### Brief
From the data below, retype exactly the lines starting with the one that contains "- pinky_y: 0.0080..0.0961" and ending with the one that contains "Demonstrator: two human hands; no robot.", both included.

══════

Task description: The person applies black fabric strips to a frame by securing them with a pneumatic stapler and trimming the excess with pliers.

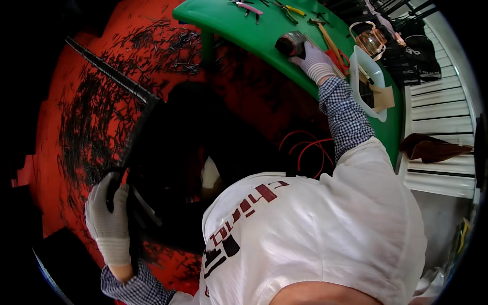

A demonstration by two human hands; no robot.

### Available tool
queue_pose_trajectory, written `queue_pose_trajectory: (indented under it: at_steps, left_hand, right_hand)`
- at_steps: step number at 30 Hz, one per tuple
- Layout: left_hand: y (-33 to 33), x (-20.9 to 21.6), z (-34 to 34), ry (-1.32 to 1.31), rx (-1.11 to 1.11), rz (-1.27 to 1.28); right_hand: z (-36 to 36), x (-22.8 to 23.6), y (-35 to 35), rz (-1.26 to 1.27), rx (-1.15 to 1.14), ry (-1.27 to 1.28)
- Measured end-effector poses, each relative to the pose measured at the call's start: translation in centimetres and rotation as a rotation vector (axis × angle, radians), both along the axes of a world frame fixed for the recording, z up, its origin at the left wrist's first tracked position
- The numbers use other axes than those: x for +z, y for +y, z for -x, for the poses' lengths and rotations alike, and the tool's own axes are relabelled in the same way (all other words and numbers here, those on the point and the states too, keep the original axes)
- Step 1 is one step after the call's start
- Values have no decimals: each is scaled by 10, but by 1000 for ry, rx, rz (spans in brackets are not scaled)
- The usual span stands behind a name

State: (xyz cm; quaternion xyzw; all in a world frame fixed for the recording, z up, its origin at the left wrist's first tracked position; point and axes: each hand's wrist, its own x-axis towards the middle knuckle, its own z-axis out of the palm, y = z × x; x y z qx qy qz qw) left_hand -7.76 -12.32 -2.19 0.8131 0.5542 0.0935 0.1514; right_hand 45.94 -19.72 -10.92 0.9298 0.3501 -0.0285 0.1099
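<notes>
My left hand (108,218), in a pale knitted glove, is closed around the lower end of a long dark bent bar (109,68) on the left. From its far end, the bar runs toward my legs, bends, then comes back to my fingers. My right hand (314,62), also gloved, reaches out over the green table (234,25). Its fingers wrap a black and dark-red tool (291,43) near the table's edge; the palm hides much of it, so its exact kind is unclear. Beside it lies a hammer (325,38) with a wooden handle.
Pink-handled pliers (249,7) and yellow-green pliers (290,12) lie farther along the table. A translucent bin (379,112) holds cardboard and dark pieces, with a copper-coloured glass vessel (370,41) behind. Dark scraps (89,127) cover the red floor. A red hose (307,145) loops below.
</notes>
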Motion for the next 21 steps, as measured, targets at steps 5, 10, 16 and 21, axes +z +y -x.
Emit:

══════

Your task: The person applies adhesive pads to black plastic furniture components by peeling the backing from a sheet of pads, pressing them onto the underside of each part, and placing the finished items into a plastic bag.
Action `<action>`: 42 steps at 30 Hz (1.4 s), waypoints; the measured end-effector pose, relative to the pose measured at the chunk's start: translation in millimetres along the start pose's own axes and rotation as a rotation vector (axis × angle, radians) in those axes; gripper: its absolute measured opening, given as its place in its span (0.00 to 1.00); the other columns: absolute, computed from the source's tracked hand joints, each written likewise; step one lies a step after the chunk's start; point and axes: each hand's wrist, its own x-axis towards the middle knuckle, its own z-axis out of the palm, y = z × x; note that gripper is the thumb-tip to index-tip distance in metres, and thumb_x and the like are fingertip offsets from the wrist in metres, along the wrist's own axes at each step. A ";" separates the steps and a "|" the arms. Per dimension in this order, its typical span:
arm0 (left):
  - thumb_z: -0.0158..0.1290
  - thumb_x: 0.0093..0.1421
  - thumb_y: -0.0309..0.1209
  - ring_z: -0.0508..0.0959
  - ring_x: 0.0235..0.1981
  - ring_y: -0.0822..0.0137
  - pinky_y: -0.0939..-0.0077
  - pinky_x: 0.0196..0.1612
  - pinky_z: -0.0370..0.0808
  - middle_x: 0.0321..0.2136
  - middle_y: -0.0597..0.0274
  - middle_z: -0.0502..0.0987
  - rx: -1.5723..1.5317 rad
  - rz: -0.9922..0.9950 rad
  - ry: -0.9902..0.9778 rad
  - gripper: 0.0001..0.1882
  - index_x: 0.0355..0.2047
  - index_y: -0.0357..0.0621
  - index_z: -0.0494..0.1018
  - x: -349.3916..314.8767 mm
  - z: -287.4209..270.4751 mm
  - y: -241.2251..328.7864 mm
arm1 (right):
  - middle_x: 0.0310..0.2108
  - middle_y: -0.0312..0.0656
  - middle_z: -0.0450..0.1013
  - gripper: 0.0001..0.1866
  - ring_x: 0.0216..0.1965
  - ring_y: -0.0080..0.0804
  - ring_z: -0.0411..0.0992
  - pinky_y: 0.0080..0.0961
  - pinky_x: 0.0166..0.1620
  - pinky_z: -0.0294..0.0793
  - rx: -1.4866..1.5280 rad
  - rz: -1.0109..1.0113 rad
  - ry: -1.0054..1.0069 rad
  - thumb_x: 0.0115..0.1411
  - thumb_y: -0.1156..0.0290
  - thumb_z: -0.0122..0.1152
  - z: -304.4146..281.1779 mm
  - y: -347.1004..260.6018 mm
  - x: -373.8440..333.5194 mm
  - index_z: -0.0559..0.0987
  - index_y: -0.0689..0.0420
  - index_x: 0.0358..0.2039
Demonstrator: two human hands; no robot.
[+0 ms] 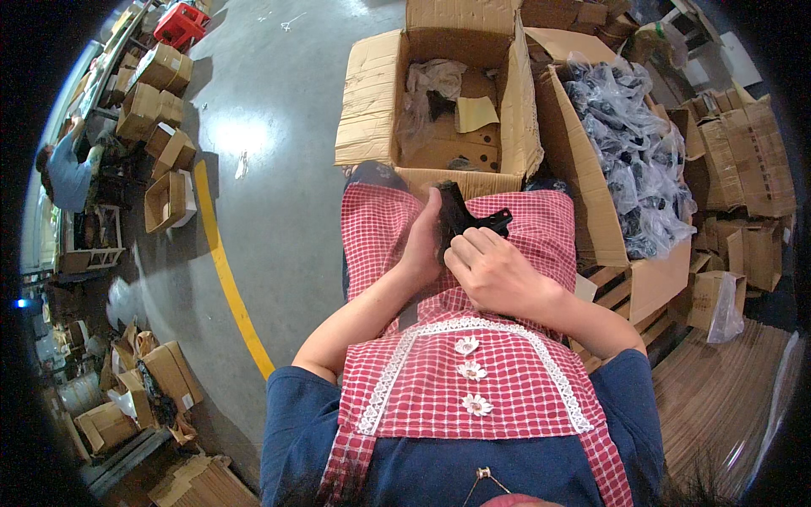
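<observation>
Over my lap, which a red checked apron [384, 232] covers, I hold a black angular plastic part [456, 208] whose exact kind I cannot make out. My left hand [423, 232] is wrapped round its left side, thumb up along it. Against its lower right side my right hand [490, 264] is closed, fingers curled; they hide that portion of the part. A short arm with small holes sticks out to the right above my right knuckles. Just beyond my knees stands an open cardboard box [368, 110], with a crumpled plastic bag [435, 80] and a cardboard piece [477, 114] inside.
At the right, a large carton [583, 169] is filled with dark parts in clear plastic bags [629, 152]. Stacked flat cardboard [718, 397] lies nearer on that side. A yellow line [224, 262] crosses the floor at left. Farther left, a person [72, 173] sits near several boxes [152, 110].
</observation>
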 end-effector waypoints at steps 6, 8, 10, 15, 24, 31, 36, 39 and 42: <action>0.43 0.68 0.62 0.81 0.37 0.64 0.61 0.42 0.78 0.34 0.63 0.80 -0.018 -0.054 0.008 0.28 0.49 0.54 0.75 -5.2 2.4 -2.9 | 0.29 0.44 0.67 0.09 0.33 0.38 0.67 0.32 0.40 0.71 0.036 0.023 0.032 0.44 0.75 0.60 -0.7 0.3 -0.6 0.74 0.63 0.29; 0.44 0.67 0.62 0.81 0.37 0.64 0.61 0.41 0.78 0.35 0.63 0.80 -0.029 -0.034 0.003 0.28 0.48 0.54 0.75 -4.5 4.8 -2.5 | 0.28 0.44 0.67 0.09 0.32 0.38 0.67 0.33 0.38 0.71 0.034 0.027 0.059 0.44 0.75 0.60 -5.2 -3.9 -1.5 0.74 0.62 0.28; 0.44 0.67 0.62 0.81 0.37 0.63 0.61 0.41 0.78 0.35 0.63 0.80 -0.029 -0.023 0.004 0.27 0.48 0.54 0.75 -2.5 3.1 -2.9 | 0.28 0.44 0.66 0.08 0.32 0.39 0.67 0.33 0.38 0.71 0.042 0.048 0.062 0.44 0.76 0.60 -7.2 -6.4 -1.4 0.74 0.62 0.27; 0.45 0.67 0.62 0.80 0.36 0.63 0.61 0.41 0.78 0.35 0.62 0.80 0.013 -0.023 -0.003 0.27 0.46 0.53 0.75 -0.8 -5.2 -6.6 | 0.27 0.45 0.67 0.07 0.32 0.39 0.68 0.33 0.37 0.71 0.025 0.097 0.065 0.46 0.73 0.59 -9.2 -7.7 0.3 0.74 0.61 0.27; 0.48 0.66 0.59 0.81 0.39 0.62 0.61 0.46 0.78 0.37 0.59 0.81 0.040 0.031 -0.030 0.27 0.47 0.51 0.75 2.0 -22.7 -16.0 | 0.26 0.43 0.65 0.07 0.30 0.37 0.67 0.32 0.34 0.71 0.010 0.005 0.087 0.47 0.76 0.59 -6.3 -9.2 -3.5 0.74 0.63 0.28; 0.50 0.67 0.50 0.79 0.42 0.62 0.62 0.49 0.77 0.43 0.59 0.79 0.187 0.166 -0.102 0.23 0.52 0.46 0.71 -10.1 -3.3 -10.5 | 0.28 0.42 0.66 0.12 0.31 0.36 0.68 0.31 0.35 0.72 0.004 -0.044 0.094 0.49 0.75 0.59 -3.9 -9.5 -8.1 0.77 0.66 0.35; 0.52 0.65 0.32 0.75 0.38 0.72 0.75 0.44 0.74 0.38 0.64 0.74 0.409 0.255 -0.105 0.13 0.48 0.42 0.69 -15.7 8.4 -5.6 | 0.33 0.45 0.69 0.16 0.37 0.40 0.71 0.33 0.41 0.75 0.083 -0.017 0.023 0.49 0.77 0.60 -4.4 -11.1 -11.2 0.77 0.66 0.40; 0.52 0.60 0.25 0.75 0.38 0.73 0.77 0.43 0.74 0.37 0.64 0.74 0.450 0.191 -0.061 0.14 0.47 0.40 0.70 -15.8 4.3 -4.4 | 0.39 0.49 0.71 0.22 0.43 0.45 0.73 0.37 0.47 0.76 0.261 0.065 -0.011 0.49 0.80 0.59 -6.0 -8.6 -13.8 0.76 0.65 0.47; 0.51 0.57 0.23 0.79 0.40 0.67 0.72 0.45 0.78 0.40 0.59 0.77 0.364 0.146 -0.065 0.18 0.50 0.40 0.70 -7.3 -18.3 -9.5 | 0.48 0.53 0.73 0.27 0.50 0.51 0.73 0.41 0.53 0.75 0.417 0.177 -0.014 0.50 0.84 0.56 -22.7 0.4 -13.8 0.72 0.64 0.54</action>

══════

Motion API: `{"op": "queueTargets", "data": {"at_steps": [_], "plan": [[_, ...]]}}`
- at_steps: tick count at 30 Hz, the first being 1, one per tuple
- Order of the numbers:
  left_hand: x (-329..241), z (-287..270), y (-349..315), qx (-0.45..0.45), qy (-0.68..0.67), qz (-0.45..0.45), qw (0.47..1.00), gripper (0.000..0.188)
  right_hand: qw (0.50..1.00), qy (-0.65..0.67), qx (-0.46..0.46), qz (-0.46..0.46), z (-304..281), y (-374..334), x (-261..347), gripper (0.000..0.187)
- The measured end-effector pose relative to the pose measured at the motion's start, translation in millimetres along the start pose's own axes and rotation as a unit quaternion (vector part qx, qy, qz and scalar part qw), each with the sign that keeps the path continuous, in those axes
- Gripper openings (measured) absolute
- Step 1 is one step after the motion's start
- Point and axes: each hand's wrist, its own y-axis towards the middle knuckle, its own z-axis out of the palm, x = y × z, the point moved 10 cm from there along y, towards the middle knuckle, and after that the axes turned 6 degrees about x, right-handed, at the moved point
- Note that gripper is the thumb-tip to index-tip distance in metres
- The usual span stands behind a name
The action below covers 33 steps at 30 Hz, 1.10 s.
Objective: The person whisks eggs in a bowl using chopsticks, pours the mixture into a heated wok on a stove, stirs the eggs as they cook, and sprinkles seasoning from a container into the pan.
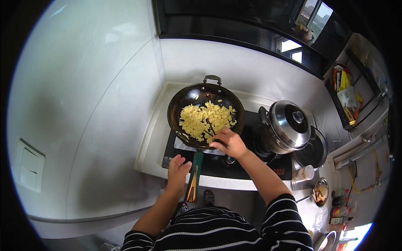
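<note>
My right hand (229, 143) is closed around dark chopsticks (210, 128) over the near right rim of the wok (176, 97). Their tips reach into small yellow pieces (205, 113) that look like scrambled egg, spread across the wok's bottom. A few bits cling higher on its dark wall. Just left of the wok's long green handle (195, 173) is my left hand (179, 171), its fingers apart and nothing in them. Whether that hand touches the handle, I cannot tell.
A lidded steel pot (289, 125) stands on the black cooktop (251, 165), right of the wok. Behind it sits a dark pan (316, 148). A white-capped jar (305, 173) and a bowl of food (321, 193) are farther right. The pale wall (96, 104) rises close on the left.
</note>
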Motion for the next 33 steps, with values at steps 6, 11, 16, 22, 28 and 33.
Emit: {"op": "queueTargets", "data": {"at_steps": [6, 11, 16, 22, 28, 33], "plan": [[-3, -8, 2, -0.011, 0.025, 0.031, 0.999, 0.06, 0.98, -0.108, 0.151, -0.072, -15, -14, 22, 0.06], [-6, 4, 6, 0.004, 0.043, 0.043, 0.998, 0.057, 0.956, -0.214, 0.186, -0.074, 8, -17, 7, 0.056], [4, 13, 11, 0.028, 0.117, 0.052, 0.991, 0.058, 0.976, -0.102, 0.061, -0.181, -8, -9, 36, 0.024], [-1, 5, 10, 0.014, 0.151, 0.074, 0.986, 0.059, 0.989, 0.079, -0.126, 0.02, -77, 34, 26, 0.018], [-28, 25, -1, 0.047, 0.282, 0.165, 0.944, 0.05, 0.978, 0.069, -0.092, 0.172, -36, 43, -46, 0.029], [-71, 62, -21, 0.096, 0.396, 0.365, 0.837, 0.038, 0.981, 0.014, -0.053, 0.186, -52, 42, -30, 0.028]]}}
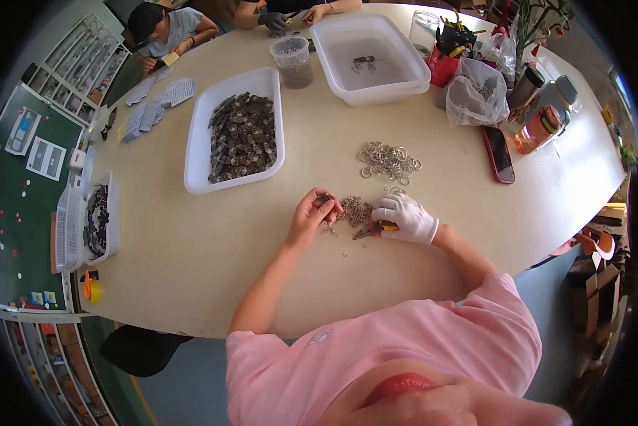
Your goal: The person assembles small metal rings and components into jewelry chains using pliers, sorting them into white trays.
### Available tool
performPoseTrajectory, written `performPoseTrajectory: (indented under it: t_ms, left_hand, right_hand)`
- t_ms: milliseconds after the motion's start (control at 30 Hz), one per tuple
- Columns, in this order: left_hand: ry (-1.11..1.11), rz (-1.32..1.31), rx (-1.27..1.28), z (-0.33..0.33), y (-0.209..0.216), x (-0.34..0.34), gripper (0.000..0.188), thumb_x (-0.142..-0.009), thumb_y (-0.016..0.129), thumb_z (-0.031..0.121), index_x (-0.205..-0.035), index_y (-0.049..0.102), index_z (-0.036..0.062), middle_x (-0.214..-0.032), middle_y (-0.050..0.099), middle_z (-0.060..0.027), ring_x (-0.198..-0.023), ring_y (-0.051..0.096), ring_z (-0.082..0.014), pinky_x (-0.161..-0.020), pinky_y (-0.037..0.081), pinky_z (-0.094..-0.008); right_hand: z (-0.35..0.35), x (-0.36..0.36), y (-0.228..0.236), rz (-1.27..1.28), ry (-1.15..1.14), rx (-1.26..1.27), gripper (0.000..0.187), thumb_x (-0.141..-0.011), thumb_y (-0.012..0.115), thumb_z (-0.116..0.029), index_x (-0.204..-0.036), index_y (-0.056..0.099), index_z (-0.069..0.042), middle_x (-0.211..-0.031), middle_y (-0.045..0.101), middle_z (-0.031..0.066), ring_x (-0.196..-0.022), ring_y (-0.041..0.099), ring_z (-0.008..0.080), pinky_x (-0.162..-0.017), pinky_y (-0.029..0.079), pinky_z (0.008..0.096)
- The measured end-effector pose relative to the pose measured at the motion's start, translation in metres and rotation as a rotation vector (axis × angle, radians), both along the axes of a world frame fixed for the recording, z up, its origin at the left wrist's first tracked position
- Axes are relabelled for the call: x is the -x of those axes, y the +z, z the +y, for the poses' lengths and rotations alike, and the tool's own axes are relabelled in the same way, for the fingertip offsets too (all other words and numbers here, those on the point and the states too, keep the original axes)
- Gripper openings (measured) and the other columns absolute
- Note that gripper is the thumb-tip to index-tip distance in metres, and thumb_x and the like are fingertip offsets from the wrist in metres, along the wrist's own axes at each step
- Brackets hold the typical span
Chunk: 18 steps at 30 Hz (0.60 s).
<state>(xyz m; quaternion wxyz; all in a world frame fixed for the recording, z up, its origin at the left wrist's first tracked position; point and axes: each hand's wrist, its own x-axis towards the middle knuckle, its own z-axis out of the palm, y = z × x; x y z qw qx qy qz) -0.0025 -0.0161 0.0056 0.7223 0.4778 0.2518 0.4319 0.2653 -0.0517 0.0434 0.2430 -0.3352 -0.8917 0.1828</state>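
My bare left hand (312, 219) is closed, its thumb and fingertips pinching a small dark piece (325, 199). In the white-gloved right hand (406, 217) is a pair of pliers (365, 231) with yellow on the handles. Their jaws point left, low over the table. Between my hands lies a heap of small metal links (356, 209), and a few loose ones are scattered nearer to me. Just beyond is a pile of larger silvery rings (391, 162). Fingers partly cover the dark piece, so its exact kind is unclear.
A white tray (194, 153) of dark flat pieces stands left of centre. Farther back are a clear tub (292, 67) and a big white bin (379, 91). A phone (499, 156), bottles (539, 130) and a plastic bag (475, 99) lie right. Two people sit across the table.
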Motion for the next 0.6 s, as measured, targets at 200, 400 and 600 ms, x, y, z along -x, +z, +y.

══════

### Problem solution
  - pinky_y: 0.0080..0.0961
  - pinky_x: 0.0166..0.1620
  - pinky_z: -0.0294..0.0793
  - rx: -1.4866..1.5280 rad
  - rz: -1.0109..1.0113 rad
  - ry: -1.0054..1.0069 rad
  - thumb_x: 0.0115..0.1411
  - thumb_y: -0.1156..0.0290
  - thumb_z: -0.0122..0.1152
  - z: -304.4146..281.1779 mm
  - y: -347.1004..260.6018 mm
  - x: -373.8440..333.5194 mm
  - index_z: -0.0559..0.0987
  - index_y: -0.0689..0.0420
  - index_x: 0.0358..0.2039
Demonstrator: two human hands; no robot.

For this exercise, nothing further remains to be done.